Gay Hate Crimes Blog Reaches New Milestone! 400k!

Dallas, Texas – Unfinished Lives Blog, a cyber effort to change the conversation about anti-LGBTQ hate crimes, reached at significant milestone at approximately Noon Central Time: 400,000 site visits.  The Unfinished Lives Project Team, past and present, thank our readership most sincerely, and move ahead with this project in the knowledge that breaking the silence and remembering the dead are acts of justice supported by so many good people.


The Unfinished Lives Project was launched in response to the over 13,000 women, men, youth, and GenderQueer people in the United States who have lost their lives so outrageously since the early 1980s to heterosexism, homophobia, and the culture of violence so prevalent in this country. As the graphic from the National Coalition of Anti-Violence Programs (NCAVP)  and GLAAD shows, the crisis of hate crime violence against queer folk is not abating—it is growing annually, at an alarming rate. Bias-motivated hate crime prevention was never more important than now.  We mourn the outrageous losses these data represent, and cry out against the injustices that instigate them.

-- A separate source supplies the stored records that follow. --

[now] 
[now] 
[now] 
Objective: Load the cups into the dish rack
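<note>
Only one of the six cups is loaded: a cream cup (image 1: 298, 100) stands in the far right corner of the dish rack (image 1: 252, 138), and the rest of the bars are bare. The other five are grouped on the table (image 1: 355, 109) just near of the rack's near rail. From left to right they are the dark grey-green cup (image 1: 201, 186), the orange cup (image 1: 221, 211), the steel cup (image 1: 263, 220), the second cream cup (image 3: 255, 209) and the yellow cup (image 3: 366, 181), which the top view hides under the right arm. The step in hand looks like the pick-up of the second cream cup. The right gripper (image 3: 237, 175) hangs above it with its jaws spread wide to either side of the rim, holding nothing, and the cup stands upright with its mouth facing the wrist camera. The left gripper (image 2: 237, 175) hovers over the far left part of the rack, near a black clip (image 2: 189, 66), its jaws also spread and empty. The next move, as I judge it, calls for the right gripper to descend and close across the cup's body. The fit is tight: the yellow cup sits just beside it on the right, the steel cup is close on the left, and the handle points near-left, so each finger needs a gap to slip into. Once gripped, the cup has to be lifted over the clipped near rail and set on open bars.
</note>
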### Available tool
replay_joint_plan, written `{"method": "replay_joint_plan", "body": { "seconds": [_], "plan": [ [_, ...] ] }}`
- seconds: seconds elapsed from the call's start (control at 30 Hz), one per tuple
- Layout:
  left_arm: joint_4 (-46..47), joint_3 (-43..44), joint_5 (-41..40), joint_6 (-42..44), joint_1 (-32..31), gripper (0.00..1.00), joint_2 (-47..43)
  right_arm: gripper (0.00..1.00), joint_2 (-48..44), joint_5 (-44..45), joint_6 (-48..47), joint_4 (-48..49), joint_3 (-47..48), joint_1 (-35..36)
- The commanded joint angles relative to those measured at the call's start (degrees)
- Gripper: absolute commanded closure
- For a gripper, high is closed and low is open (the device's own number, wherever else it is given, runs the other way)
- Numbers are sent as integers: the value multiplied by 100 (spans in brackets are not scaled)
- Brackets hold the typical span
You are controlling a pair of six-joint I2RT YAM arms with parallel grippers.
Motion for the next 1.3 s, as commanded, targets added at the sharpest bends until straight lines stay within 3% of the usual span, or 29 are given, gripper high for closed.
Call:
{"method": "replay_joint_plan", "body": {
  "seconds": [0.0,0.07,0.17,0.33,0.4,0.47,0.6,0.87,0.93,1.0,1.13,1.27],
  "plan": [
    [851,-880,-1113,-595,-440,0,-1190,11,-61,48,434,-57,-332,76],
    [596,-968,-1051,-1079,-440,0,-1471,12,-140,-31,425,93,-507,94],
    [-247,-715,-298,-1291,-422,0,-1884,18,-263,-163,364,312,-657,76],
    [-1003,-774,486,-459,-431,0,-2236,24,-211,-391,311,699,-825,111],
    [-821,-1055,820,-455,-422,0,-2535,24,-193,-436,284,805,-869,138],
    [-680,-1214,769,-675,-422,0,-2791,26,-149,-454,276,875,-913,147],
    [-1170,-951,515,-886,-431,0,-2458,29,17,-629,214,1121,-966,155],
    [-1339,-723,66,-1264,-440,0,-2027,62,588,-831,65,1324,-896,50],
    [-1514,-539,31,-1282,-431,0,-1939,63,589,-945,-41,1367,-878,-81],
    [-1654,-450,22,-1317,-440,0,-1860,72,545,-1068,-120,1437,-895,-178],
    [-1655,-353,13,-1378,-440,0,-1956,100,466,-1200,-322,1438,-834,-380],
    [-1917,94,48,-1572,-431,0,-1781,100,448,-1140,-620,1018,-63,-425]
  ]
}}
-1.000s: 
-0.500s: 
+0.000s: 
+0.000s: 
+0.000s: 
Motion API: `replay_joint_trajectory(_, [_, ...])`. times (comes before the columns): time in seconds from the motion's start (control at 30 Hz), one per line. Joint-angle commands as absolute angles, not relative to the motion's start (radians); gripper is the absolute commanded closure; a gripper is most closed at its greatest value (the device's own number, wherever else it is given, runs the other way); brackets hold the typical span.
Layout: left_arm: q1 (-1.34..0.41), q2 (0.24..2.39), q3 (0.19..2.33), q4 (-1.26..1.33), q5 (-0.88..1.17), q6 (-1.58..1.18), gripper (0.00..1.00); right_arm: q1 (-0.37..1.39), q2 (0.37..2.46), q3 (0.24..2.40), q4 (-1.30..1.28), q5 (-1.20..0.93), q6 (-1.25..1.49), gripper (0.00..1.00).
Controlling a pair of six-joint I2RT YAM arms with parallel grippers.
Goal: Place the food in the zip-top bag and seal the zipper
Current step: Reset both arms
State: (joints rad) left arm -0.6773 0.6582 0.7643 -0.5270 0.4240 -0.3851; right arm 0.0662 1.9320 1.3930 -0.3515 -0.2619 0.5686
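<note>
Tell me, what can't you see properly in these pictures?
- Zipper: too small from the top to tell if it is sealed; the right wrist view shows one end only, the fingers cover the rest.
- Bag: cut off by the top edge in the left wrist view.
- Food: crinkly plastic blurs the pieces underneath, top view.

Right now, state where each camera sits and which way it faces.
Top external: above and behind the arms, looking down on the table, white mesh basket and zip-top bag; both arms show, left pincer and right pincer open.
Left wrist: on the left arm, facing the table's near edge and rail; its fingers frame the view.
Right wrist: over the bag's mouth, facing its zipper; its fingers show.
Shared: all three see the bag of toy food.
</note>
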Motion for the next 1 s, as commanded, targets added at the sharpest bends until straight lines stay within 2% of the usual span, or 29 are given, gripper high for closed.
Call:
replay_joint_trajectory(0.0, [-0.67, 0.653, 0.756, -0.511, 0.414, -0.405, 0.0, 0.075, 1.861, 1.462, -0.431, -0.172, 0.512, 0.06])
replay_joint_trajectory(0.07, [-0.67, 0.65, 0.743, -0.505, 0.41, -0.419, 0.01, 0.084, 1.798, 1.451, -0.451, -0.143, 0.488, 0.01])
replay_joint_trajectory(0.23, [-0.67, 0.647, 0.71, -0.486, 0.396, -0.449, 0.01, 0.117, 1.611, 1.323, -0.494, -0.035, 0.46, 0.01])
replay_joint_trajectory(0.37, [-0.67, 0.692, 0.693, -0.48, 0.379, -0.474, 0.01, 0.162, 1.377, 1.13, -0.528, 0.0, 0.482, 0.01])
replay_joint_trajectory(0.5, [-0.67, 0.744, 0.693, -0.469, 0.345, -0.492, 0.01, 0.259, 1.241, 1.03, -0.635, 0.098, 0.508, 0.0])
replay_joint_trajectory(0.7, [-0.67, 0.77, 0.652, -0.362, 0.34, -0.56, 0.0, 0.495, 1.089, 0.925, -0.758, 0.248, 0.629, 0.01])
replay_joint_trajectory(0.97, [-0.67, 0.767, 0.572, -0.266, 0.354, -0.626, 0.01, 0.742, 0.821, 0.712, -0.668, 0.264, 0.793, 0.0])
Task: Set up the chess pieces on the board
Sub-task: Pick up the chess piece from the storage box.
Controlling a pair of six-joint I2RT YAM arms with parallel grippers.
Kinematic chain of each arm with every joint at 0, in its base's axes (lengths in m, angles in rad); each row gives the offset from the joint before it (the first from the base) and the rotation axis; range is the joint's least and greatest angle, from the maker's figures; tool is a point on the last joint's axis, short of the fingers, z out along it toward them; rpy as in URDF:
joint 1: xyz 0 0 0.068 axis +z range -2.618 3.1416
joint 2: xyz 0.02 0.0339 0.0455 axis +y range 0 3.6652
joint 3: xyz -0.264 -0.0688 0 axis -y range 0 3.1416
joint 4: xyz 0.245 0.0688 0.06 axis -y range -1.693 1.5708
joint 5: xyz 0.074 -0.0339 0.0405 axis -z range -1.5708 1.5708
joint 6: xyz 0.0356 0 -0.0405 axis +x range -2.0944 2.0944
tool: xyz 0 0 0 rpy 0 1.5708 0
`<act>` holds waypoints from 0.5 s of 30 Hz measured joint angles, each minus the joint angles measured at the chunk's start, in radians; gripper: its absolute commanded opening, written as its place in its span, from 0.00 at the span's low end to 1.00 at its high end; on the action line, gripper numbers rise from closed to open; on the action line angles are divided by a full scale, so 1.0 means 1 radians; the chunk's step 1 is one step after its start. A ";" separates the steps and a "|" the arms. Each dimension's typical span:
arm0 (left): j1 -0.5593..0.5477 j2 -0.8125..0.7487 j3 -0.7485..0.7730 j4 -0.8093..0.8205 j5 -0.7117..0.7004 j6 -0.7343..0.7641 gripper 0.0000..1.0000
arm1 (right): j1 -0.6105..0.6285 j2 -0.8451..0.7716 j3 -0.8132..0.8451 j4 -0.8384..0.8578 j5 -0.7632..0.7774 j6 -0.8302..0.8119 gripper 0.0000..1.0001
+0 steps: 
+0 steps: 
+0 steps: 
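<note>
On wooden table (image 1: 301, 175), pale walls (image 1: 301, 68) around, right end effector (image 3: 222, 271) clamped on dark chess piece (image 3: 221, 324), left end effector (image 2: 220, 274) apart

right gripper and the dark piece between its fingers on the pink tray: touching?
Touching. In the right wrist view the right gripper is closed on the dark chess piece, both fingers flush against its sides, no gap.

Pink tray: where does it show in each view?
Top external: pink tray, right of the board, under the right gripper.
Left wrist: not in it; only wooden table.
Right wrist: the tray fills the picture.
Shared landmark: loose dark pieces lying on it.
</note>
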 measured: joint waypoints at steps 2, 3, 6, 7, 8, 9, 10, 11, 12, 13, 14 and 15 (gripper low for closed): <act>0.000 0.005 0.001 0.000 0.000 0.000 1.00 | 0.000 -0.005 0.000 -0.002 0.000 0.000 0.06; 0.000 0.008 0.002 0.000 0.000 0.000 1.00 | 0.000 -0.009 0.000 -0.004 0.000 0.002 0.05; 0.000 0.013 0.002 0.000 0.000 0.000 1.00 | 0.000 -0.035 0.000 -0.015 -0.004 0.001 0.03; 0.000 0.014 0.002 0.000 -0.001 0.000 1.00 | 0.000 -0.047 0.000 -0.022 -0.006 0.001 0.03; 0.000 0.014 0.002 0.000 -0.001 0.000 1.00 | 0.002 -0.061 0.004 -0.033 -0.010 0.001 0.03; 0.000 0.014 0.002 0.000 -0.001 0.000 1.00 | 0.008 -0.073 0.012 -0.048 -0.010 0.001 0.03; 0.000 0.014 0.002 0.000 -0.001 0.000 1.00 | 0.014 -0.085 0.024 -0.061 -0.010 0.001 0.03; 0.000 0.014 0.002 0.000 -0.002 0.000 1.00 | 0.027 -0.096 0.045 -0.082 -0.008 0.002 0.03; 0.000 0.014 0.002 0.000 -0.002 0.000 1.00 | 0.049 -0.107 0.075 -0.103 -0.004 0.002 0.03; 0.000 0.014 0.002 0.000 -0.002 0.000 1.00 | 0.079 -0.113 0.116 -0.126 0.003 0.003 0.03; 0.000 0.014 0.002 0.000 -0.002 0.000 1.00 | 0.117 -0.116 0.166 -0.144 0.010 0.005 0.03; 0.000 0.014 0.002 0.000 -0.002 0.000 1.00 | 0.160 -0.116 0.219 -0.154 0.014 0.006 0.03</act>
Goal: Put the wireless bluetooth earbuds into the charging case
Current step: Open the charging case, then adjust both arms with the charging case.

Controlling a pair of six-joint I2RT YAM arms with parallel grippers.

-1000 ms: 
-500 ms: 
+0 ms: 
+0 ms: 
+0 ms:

Transgender people, especially transgender youth of color, and gay men are the main targets of unreasoning hatred today.  Our suspicion is that the number of lesbians killed for their sexual orientation is alarmingly high, as well, masked in our culture by misogynistic violence that takes the lives of so many women in this country everyday.  While the number of documented attacks against lesbians is growing, we believe that the statistics we have on the murder of lesbians are the only tip of the iceberg.


This blog was also created to support the publication of Dr. Stephen Sprinkle’s groundbreaking book, Unfinished Lives: Reviving the Memories of LGBTQ Hate Crimes Victims (Resource Publications, 2011).  The Unfinished Lives Project Team is glad that many of our readers have also discovered the book, authored by our Founder and Project Director.  Book signing and promotion events have carried the message of hate crimes prevention, LGBTQ equality, and hope throughout Texas, and to Washington, D.C., Las Vegas, Toledo, South Florida, Birmingham, Chicago, New York City, St. Louis, and six cities in North Carolina. Plans are in the works for a book tour event in Indiana. Filming has begun for a made-for-cable series based on the stories of the 14 victims told in the book.  This past June, Dr. Sprinkle received the 2011 Silver Medal for Gay-Lesbian Non-Fiction from the Independent Book Publishers Awards (the IPPYs).  A translation of Unfinished Lives is in process in the Korean language, furthering the reach of this message of justice and hope on an international stage. When released in Korea later this year, Unfinished Lives will be only the second book on homosexuality to be published in South Korea.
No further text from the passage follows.